Being still? What’s that? Surely I don’t have time for that – my life is a whirl of activity, a life marked by achievements: things ticked off a list – books read, papers done, talks given, certificates gained. My head is constantly busy, thinking back over what I’ve done, and with new ideas and possibilities floating around – whenever and whatever I’m doing. Looking back at photos from my ‘round the world’ travels in 2007, there’s me with this tourist landmark, and another, and another… and lots of adrenalin highs – from jumping out of a plane at 15,000 feet, hiking Machu Picchu, to diving 40 feet underwater. In amongst months of travelling, however, five minutes stand out. Five minutes on Doubtful Sound in New Zealand, when the boat drew to a halt on a mirror lake, all noise stopped, and we stood in profound silence. As senses usually dulled by constant noise and activity kicked back into action, the shoulders went down, breathing slowed, thoughts relaxed, and the subtle sounds of nature became evident. So this is what slowing down and ‘just being’ feels like?

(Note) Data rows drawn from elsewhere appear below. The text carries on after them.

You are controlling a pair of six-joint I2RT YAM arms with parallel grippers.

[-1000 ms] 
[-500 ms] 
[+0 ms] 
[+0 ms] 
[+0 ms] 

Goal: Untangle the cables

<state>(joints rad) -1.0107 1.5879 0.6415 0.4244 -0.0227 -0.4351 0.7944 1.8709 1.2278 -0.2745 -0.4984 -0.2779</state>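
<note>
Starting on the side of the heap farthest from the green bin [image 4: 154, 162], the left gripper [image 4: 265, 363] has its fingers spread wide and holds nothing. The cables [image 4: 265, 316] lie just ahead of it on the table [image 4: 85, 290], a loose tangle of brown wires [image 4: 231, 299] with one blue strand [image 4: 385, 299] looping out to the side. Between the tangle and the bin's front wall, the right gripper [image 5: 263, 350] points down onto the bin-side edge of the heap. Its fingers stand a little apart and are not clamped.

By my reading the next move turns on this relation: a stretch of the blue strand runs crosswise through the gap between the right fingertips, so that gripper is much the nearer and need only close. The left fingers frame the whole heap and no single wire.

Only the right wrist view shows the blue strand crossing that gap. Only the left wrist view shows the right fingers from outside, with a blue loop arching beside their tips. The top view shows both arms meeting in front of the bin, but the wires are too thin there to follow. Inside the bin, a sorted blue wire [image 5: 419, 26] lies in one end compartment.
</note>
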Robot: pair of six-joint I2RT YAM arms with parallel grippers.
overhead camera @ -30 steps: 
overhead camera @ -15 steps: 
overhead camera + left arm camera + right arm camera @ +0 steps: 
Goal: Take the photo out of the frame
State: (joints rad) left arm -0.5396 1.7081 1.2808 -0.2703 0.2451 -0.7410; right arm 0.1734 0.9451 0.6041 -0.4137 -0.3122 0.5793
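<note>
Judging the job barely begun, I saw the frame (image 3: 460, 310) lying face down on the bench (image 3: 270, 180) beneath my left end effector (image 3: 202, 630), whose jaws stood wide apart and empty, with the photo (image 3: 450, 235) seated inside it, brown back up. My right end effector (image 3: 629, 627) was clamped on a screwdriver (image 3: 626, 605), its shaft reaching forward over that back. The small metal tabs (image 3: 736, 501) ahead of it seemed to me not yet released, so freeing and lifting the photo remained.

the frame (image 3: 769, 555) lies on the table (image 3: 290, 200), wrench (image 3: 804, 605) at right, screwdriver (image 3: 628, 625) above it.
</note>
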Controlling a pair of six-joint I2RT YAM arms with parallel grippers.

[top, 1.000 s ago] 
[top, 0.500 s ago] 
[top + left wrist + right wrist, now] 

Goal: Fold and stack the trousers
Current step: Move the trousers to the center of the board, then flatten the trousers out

This is a theme that I’ve returned to several times since, in different ways, as clearly I can’t pop back to Doubtful Sound every time I want or need a reminder. A couple of weeks afterwards, listening to what body and mind needed, I gave a ‘tourist must-see’ a miss, as it dawned that I was so tired I was beyond appreciating it. I slept, dreamt, read and meandered, re-energising for the remaining months of my trip, and throughout the rest of the trip I sought moments of contemplation amongst the adrenalin highs. Later, in a spiritual guidance session with Brain Draper, the W.H.Davies poem: “What is this life if, full of care, we have no time to stand and stare”, really echoed. In thinking further, I did a search on Bible Gateway for the word “rest”, and in the New Living Translation in the Bible it returned 508 entries, including being at the root of words ‘restoration’ and ‘restriction’. One that resounded for me was: “It is useless for you to work so hard from early morning until late at night, anxiously working for food to eat; for God gives rest to his loved ones.” (Psalm 127:2). In seeking to put this into place, I fought the natural urge to do a “huge” life overhaul at once, and instead found that a series of small steps, including undertaking counselling, coaching, running a number of Lent courses, listening to the notion of ‘living in the now’ at Greenbelt, speaking on rest at Spring Harvest last year, and on digital health at the Premier Digital Conference – are all contributing to the work in progress that is Bex.
Alongside my faith, one of the biggest influences on life-change over the last few years has been a movement called Beyond Chocolate, a mindfulness-based approach designed to change the messed up relationship with food that so many of us have in contemporary culture. It encourages ‘being present’ – sitting and listening to your body – does it want food, or something else? It emboldens trying something just once, and if successful, trying it again, rather than an all-or-nothing approach – something that I’ve been able to apply to all areas of life. Life is still busy, but there is time to stop, think, with the difficult parts balanced with a deeper appreciation of life in all its fullness.
Dr Bex Lewis is Senior Lecturer in Digital Marketing at Manchester Metropolitan University, with a particular interest in Christianity and the digital.